* EXERCISE PROMPT *
Both the line below containing "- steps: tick" and the line containing "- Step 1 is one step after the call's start", along with every line between them, should be repeated exactly; no other line belongs in the answer.

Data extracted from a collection
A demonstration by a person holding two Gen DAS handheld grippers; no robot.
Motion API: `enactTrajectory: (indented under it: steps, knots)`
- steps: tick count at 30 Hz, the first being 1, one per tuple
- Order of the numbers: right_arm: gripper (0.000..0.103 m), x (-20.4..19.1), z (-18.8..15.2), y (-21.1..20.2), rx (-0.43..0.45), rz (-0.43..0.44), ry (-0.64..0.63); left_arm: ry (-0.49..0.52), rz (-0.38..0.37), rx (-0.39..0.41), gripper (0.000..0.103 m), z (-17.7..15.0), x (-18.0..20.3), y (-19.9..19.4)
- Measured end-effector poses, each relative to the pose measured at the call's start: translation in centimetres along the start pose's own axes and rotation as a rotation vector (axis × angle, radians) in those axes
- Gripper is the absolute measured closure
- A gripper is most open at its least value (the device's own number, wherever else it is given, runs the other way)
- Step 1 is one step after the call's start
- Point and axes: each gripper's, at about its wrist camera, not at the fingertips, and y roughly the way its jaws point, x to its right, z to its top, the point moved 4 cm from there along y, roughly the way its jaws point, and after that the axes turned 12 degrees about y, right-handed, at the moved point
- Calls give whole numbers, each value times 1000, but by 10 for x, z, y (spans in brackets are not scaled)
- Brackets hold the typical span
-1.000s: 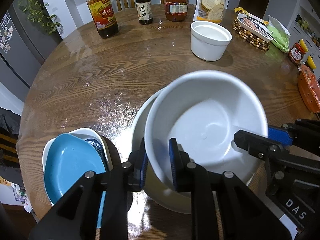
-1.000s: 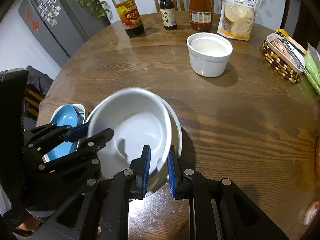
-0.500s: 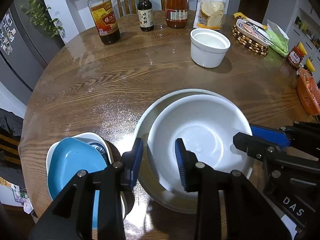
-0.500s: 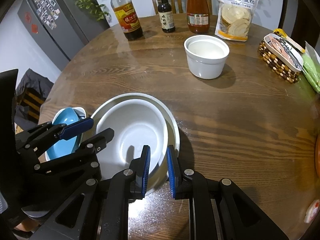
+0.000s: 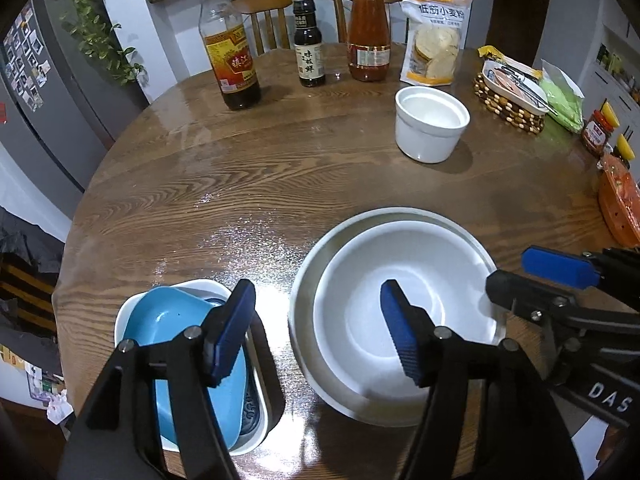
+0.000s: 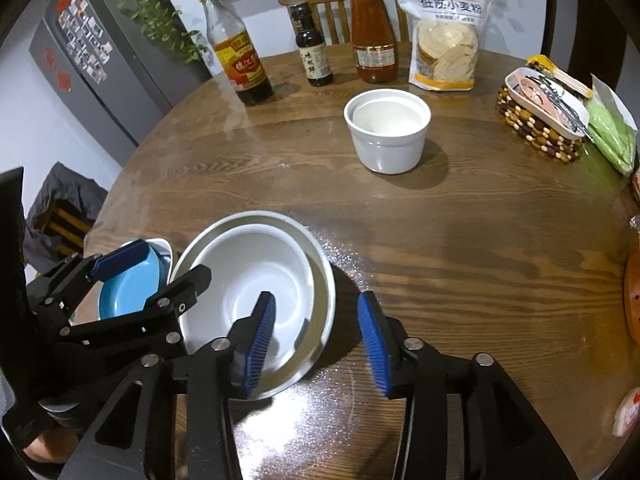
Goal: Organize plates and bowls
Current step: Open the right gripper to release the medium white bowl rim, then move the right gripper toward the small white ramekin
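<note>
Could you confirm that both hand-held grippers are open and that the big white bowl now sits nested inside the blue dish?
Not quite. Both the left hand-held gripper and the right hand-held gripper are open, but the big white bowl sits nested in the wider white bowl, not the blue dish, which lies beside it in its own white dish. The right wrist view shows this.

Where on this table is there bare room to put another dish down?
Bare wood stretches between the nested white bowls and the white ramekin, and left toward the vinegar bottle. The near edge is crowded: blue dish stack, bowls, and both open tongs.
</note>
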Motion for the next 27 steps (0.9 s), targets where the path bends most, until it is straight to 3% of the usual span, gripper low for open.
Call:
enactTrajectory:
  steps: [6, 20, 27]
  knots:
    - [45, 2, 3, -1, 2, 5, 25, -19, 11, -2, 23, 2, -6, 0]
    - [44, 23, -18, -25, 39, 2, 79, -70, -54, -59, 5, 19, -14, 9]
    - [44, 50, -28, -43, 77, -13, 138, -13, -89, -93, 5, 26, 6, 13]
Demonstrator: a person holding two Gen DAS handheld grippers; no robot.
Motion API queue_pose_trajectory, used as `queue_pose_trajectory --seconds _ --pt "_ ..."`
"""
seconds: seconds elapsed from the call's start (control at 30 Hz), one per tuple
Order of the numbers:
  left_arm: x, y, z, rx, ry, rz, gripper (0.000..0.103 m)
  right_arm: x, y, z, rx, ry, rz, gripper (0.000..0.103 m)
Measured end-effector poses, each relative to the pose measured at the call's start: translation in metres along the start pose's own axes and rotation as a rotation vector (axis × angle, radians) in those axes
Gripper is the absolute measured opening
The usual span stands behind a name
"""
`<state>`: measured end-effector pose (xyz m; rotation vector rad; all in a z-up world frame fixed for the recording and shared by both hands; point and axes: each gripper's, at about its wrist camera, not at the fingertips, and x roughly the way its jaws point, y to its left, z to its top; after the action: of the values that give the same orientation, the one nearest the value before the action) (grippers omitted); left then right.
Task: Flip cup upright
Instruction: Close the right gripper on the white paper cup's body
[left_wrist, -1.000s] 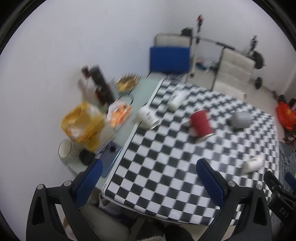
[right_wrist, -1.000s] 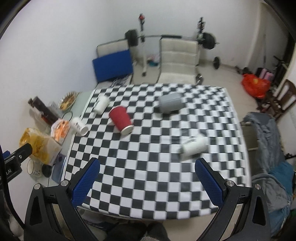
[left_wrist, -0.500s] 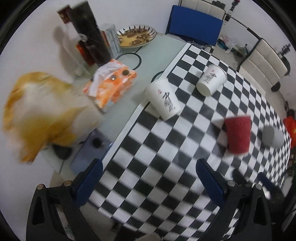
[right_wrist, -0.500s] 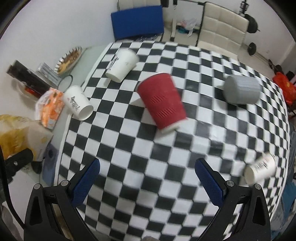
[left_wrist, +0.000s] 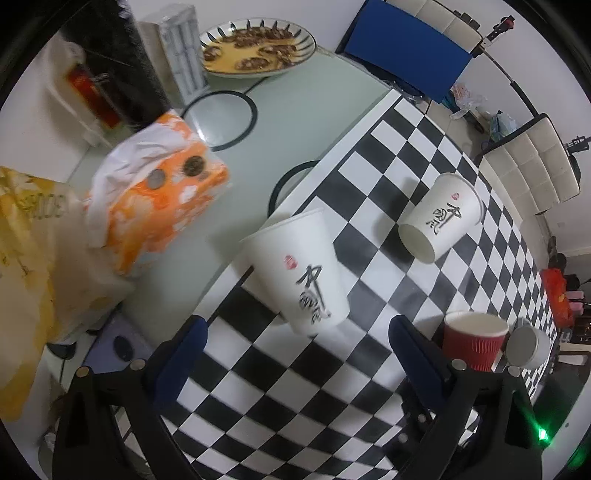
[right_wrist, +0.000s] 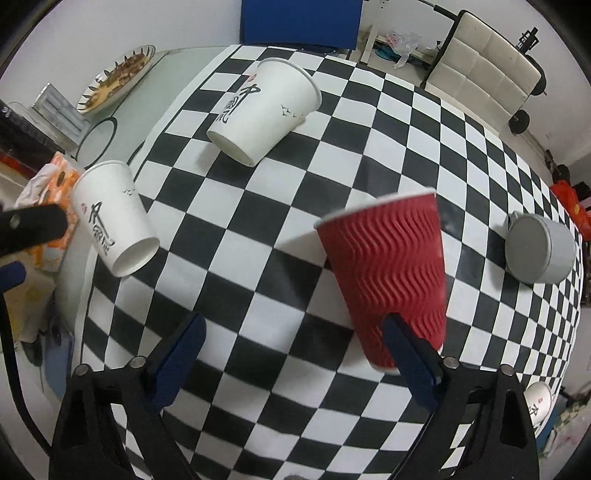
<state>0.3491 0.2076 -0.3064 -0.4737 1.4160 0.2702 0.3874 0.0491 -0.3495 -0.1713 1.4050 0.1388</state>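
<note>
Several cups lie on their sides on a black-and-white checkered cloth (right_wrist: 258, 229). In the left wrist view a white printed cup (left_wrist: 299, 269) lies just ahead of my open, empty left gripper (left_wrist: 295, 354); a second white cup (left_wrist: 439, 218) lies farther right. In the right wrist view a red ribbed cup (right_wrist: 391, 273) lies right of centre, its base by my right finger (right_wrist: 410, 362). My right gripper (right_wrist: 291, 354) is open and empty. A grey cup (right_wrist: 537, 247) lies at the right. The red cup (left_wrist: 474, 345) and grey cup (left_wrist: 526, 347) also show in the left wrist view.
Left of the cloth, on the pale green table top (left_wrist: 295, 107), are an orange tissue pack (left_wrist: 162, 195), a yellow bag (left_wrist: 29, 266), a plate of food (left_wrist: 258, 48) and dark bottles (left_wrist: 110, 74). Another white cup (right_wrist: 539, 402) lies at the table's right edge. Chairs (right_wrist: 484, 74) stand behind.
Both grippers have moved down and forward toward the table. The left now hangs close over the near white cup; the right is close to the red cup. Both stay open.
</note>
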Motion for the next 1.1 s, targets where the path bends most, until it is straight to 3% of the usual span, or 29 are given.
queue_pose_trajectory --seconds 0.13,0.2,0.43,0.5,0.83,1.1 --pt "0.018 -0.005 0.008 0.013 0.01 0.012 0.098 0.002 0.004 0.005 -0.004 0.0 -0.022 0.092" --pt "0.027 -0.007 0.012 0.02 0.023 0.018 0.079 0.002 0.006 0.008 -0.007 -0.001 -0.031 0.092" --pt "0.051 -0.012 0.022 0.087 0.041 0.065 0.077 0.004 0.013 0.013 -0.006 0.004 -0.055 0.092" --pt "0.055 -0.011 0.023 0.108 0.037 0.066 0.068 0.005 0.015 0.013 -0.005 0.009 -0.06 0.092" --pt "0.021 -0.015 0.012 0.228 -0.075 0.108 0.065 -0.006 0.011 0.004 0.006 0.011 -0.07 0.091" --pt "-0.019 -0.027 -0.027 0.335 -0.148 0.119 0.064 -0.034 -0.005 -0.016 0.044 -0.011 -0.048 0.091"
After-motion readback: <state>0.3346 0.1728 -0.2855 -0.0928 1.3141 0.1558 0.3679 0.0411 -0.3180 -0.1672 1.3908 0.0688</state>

* RESPONSE TO THE EXERCISE *
- steps: tick count at 30 Hz, the first being 1, one per tuple
- Order of the numbers: right_arm: gripper (0.000..0.103 m), x (-20.4..19.1), z (-18.8..15.2), y (-21.1..20.2), rx (-0.43..0.45), rz (-0.43..0.44), ry (-0.64..0.63); left_arm: ry (-0.49..0.52), rz (-0.38..0.37), rx (-0.39..0.41), gripper (0.000..0.103 m), z (-17.7..15.0), x (-18.0..20.3), y (-19.9..19.4)
- Measured end-effector poses, each relative to the pose measured at the call's start: translation in centimetres along the start pose's own axes and rotation as a rotation vector (axis × angle, radians) in those axes
- Gripper is the absolute measured closure
- A gripper is most open at its least value (the device's own number, wherever else it is given, runs the other way)
- Step 1 is one step after the call's start

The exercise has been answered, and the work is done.